Should this check and the "force to hard reg r12" code go to 
ARMTargetLowering::LowerCall or should this be done within the "legalize 
DAG" pass that seems to exist somewhere. Is there an example on how to 
force a value into a hard reg?

3.) After Steps 1.) and 2.), Thumb1FrameLowering::emitEpilogue will find 
TCRETURNri pseudo instructions for tail calls. We could detect this 
easily and probably handle this case within a new private member 
Thumb1FrameLowering::emitTailCallEpilogue ().

Thumb1FrameLowering::emitTailCallEpilogue () will have to arrange for
- updating the stack pointer,
- restoring GP registers pushed on the stack,
- restoring LR and
- jumping to the target address.

The problem is that restoring LR requires a scratch register because pop 
{lr} is not available. In any way, the target address will be available 
in a register.

Within Thumb1FrameLowering::emitTailCallEpilogue (), I plan to 
distinguish only 3 cases:

a) target address is in r12. This means, that we would have to generate 
*very* complicated code for restoring LR *before* poping the callee 
save-registers r4 ... r7, poping r4...r7, re-adjusting SP for the unused 
stack slot used for LR and then using BX r12. Instead of this very 
complicated code, I'd rather pop all callee-save-registers r4...r7 
except LR and use a BLX r12; pop {pc} sequence instead. I.e. the stack 
frame would grow by 4 bytes for the LR not yet popped. Note that this 
would prevent tail call optimizations as soon as one parameter is passed 
on the stack. (see side-note below on this issue).

b) target address of TCRETURNri is in r3. I would use "mov r12,r3" for 
freeing r3 as scratch register, pop all registers except LR and issue a 
pop {r3}; mov LR,r3; BX r12 sequence.

c) target address of TCRETURNri is not in r3. Assert that r3 is not used 
for parameters. Use r3 as scratch register as in case b) and proceed.

This code would be slightly sub-optimal in the case b) handling exactly 
3 parameters passed in registers if the target address is constant. In 
this case, loading the target address into r3 could have been done 
*after* restoring LR contents. However, the penalty in this case would 
be only the mov r12,r3 instruction and the complexity of handling 
constant and variable adresses differently and loading the operands to 
registers would not go into Thumb1FrameLowering::emitTailCallEpilogue ().

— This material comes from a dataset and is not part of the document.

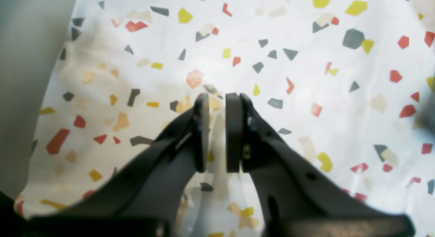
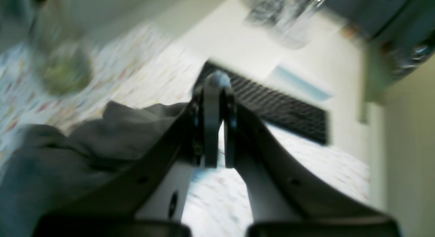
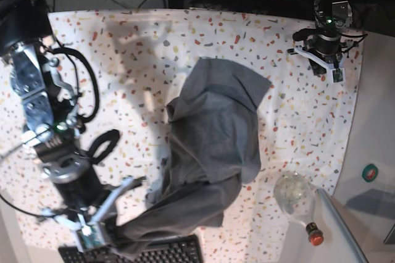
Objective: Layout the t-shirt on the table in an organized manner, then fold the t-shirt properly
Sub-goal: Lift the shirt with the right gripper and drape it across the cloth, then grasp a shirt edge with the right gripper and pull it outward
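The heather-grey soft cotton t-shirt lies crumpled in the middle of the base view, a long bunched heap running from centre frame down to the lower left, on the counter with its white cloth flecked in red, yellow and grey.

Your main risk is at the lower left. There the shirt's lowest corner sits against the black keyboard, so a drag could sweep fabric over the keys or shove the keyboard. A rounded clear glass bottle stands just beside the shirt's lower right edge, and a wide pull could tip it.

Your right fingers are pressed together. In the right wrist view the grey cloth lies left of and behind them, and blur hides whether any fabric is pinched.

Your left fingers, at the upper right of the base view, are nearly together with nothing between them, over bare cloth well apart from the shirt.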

QUESTION 2: Is this a good idea or should I rather choose the *very* 
complicated code version or should the case a) be split into aa) for no 
parameters passed on the stack (using BLX r12; pop {pc} ) and ab) using 
the *very* complicated code version

QUESTION 3:

I also would appreciate suggestions on the development enviroment to 
use. I so far build LLC from the command shell and use Eclipse for 
debugging and stepping through the code using the local gdb. I'm a bit 
unhappy of my environment because doing so is extremely slow on my 
machine. The Eclipse indexer is incredibly slow and frequently 
references are not correctly resolved in the editor :-(. Also spawning 
gdb with the llc executable from eclipse takes about 2 minutes  for each 
run ... Waiting for a full build being finished (with clang and the 
other stuff) takes half a day on my machine. When running make opt and 
llc seem to be built first by make, so I'm currently canceling the 
build. But also when intterrupting make after linking llc each build of 
llc takes about 5 minutes on my machine ... Is there a way for speeding 
up builds for development? Is there an environment recommended for 
working on LLVM? (I did not find any hint in the documentation).

Yours,

Björn Haase

Side-note:

It is my understanding that the code

extern void peter(int a,int b, int c, int d, int e);

void
hugo (int a,int b, int c, int d, int e)
{
    peter (a,b,c,d,e);
    return;
}

should in fact be eligible for tail call optimization. However, I 
notice, that within ARMTargetLowering::IsEligibleForTailCallOptimization
the check for matching stack offsets for parameter #5 fails so that the 
function is marked not to be eligible for tail call optimizations.

The relevant code portion within 
ARMTargetLowering::IsEligibleForTailCallOptimization is:

     } else if (!VA.isRegLoc()) {
           if (!MatchingStackOffset(Arg, VA.getLocMemOffset(), Flags,
                                    MFI, MRI, TII))
             return false;
         }

MatchingStackOffset returns false for the 5th parameter. In my eyes this 
seems to be a bug and not intentional.? Should I file a bug ?